--- RECORDS FOR THE EXERCISE Enclosed Below ---

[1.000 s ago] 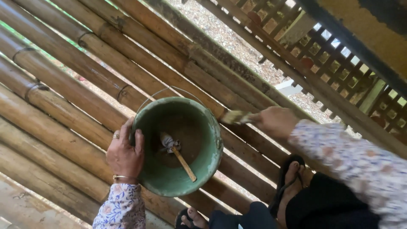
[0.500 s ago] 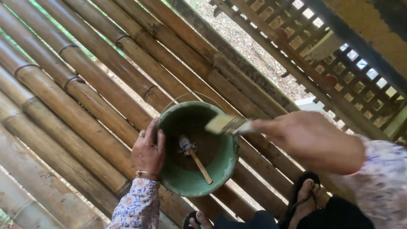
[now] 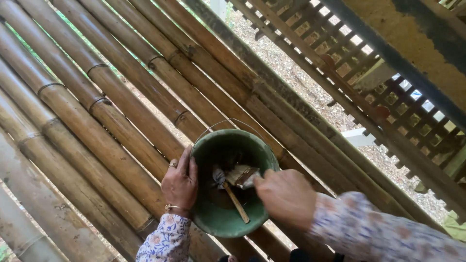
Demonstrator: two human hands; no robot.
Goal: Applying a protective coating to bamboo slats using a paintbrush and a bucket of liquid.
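Single head-worn view, looking steeply down, close over green bucket (image 3: 228, 194), bamboo poles (image 3: 97, 121)

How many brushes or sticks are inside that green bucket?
2. A flat paintbrush held by the right hand dips into the green bucket, which the left hand steadies; a wooden-handled tool leans inside. The dark bottom may hide more.

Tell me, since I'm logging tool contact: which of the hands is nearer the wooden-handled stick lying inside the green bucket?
Right. The right hand reaches into the green bucket with a paintbrush, just above the stick; the left hand grips the outer rim.
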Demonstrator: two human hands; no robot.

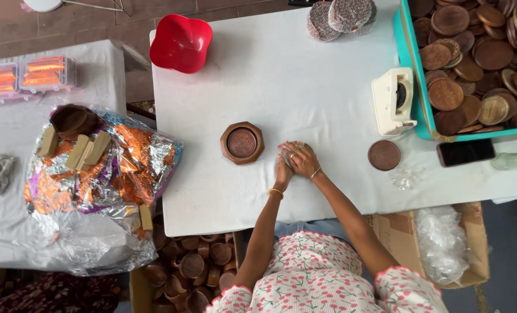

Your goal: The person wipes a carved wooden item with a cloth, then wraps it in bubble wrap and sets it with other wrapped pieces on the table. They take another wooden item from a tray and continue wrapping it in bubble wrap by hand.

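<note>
Sleeves nearest the camera: white cloth with small red flowers is seen at the bottom edge, and both bare forearms are stretched out from it to the table.
Hands: the right hand (302, 160) is laid over the left hand (283, 171), both closed narrow around a small greenish piece (286, 155); only a corner of it is shown, so its kind cannot be told.
Place of the piece: it is pressed on the white table (305, 87), near the front edge, just right of the octagonal wooden holder (242, 143).
Handling, as a judgement: the piece is probably light and thin; it should be taken by its edge. The holder seems stiff, smooth and rather heavy, and is best gripped by two opposite flat sides.
Holder: dark brown wood, eight sides, with a round carved disc inside.
Loose coaster (384, 155): round, flat, brown, lying apart on the right.
Tape dispenser (393, 99): cream plastic, beside the teal crate (410, 55).
Crate: filled with many round wooden discs.
Red bowl (181, 43): glossy, with a wavy rim, at the far left corner.
Foil sheet (131, 156): crinkled and shiny, on the left table, with pale wooden blocks on it.
</note>
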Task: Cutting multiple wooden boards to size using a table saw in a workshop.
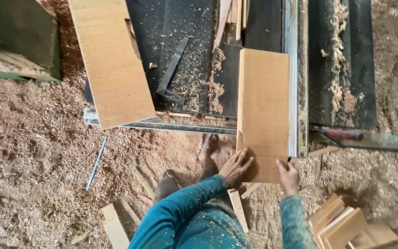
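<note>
**Two hands at the near end of a board on a woodworking machine**

The left hand (236, 167) lies flat, fingers spread, on the near left corner of a pale rectangular board (263, 106); the palm presses on the face and grips nothing. The right hand (288, 174) meets the near right corner, fingers curled at the board's end edge; whether they pinch the edge or merely push against it cannot be told. Both forearms wear teal sleeves (185, 207). The board lies lengthwise on the dark machine table (263, 23), its near end overhanging the table's front edge, its right long edge against a metal fence rail (293, 78). A second, larger board (111, 60) lies tilted on the left part of the table, well apart from the first. Between the two boards lies a dark metal try square (172, 74), amid sawdust. A bare foot (207, 150) stands on the shavings-covered floor (33, 152) just below the table edge. Short offcuts (342, 223) are stacked to the right of the person; a thin pale rod (96, 162) lies on the floor to the left.
</note>
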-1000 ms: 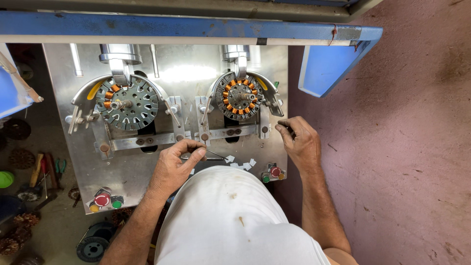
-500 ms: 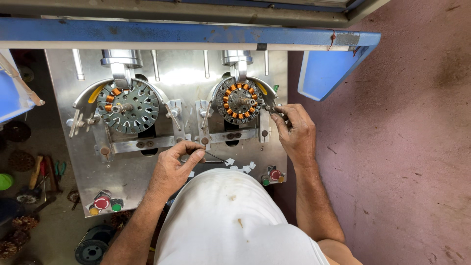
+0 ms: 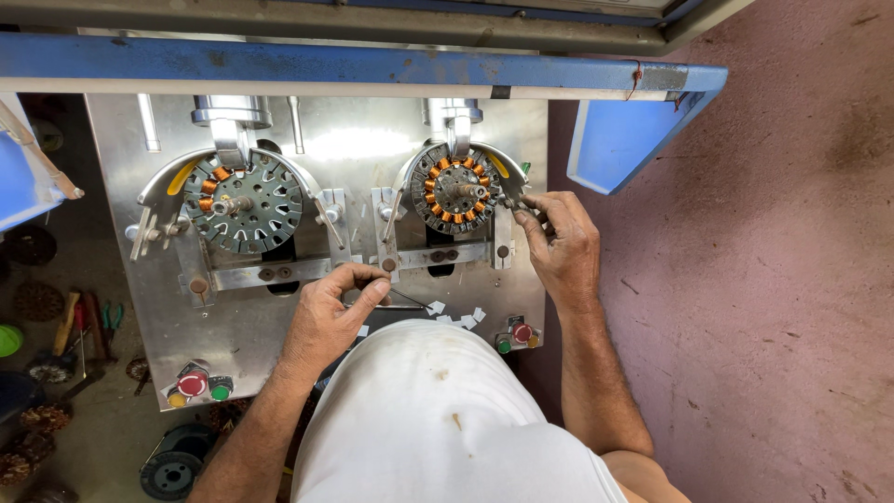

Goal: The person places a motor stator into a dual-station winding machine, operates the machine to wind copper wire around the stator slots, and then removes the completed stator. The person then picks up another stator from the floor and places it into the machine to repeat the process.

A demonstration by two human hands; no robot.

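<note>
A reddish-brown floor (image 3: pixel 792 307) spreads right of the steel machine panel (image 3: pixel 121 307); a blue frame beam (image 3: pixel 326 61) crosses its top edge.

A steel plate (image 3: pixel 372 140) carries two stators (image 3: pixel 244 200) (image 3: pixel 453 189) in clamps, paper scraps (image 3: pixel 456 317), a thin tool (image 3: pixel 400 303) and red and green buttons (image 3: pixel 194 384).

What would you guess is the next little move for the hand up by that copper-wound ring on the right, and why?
Probably a small tuck or pull at the ring's edge. The right hand has its fingertips pinched at the right rim of the right stator, whose slots look fully wound with copper. The left hand rests on a thin metal tool on the plate, so it may bring that over after.
</note>
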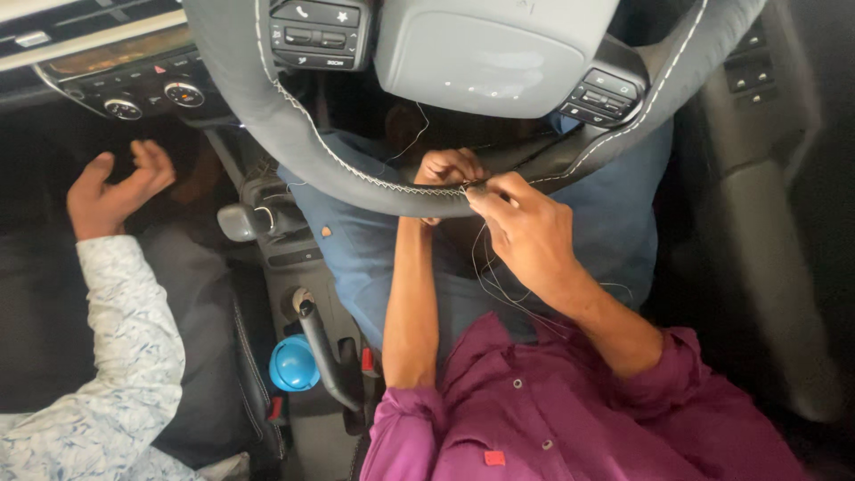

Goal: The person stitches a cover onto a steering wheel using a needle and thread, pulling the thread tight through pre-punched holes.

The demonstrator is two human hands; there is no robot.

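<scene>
A dark grey stitched cover wraps the steering wheel point(294, 134), with a white seam running along its lower rim. My left hand point(448, 167) curls behind the bottom of the rim and grips the cover edge there. My right hand point(525, 227) pinches at the seam right beside it, fingers closed on what looks like a needle with thin thread point(494, 276) trailing down over my lap. The needle itself is too small to make out clearly.
Another person's hand point(111, 191) in a pale patterned sleeve is raised over the passenger side at left. Gear lever point(258, 214), handbrake point(321, 343) and a blue cup point(292, 363) sit on the centre console. The door panel point(757, 205) runs along the right.
</scene>
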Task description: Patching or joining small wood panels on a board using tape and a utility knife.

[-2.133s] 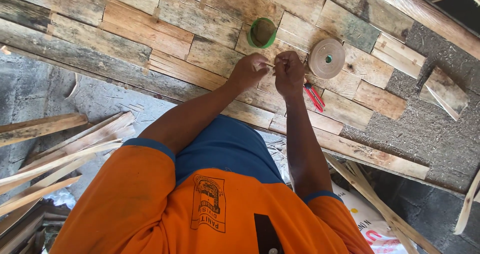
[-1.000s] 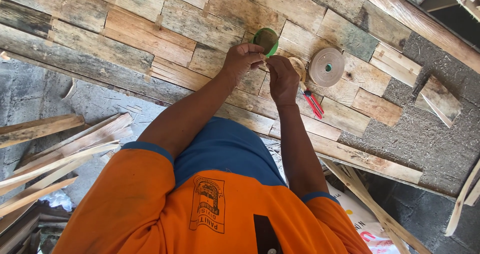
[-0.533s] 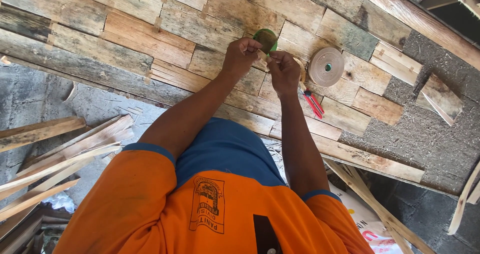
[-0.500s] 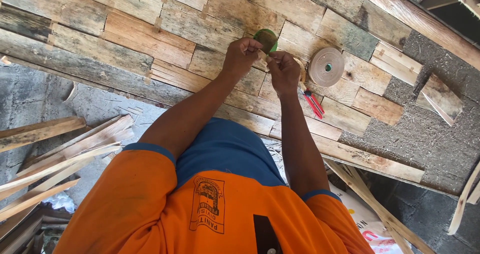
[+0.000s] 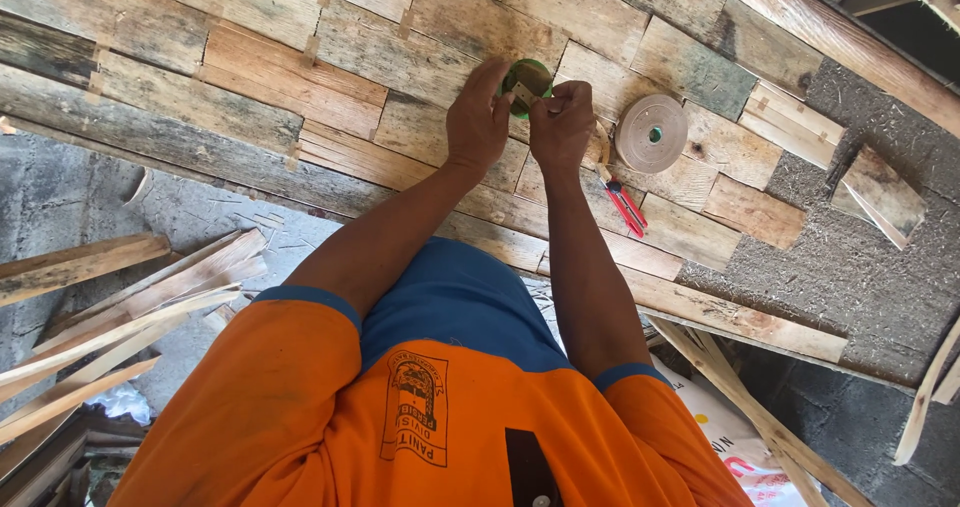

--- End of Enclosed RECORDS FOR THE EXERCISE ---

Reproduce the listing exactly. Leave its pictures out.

## RESPONSE AREA
[1.000 s ago] 
[0.500 s ago] 
[now] 
Demonstrator: two human hands; no robot.
Goal: Applying a protective coating to bamboo slats using a paintbrush and a bucket of liquid.
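Single head-worn view, looking steeply down, close over green bucket (image 3: 228, 194), bamboo poles (image 3: 97, 121)

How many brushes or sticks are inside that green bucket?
2. A flat paintbrush held by the right hand dips into the green bucket, which the left hand steadies; a wooden-handled tool leans inside. The dark bottom may hide more.

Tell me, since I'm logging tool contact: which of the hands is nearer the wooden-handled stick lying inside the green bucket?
Right. The right hand reaches into the green bucket with a paintbrush, just above the stick; the left hand grips the outer rim.
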Demonstrator: two human hands; no robot.


Your goal: The person wipes a carved wooden item with a cloth, then wraps it in bubble wrap and sets it with other wrapped pieces on the table. They take another wooden item from a tray and continue wrapping it in bubble wrap by hand.

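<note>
Sleeves nearest the camera: white cloth with small red flowers is seen at the bottom edge, and both bare forearms are stretched out from it to the table.
Hands: the right hand (302, 160) is laid over the left hand (283, 171), both closed narrow around a small greenish piece (286, 155); only a corner of it is shown, so its kind cannot be told.
Place of the piece: it is pressed on the white table (305, 87), near the front edge, just right of the octagonal wooden holder (242, 143).
Handling, as a judgement: the piece is probably light and thin; it should be taken by its edge. The holder seems stiff, smooth and rather heavy, and is best gripped by two opposite flat sides.
Holder: dark brown wood, eight sides, with a round carved disc inside.
Loose coaster (384, 155): round, flat, brown, lying apart on the right.
Tape dispenser (393, 99): cream plastic, beside the teal crate (410, 55).
Crate: filled with many round wooden discs.
Red bowl (181, 43): glossy, with a wavy rim, at the far left corner.
Foil sheet (131, 156): crinkled and shiny, on the left table, with pale wooden blocks on it.
</note>
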Task: Cutting multiple wooden boards to size using a table saw in a workshop.
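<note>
**Two hands at the near end of a board on a woodworking machine**

The left hand (236, 167) lies flat, fingers spread, on the near left corner of a pale rectangular board (263, 106); the palm presses on the face and grips nothing. The right hand (288, 174) meets the near right corner, fingers curled at the board's end edge; whether they pinch the edge or merely push against it cannot be told. Both forearms wear teal sleeves (185, 207). The board lies lengthwise on the dark machine table (263, 23), its near end overhanging the table's front edge, its right long edge against a metal fence rail (293, 78). A second, larger board (111, 60) lies tilted on the left part of the table, well apart from the first. Between the two boards lies a dark metal try square (172, 74), amid sawdust. A bare foot (207, 150) stands on the shavings-covered floor (33, 152) just below the table edge. Short offcuts (342, 223) are stacked to the right of the person; a thin pale rod (96, 162) lies on the floor to the left.
</note>
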-1000 ms: 
-500 ms: 
+0 ms: 

Goal: The person places a motor stator into a dual-station winding machine, operates the machine to wind copper wire around the stator slots, and then removes the completed stator. The person then picks up another stator from the floor and places it into the machine to repeat the process.

A demonstration by two human hands; no robot.

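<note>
A reddish-brown floor (image 3: pixel 792 307) spreads right of the steel machine panel (image 3: pixel 121 307); a blue frame beam (image 3: pixel 326 61) crosses its top edge.

A steel plate (image 3: pixel 372 140) carries two stators (image 3: pixel 244 200) (image 3: pixel 453 189) in clamps, paper scraps (image 3: pixel 456 317), a thin tool (image 3: pixel 400 303) and red and green buttons (image 3: pixel 194 384).

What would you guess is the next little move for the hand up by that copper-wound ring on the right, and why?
Probably a small tuck or pull at the ring's edge. The right hand has its fingertips pinched at the right rim of the right stator, whose slots look fully wound with copper. The left hand rests on a thin metal tool on the plate, so it may bring that over after.
</note>
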
Goal: The person stitches a cover onto a steering wheel using a needle and thread, pulling the thread tight through pre-punched holes.

The demonstrator is two human hands; there is no robot.

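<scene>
A dark grey stitched cover wraps the steering wheel point(294, 134), with a white seam running along its lower rim. My left hand point(448, 167) curls behind the bottom of the rim and grips the cover edge there. My right hand point(525, 227) pinches at the seam right beside it, fingers closed on what looks like a needle with thin thread point(494, 276) trailing down over my lap. The needle itself is too small to make out clearly.
Another person's hand point(111, 191) in a pale patterned sleeve is raised over the passenger side at left. Gear lever point(258, 214), handbrake point(321, 343) and a blue cup point(292, 363) sit on the centre console. The door panel point(757, 205) runs along the right.
</scene>
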Task description: Patching or joining small wood panels on a board using tape and a utility knife.

[-2.133s] 
[-1.000s] 
[-0.533s] 
[-0.500s] 
[+0.000s] 

Nothing further is needed for this answer.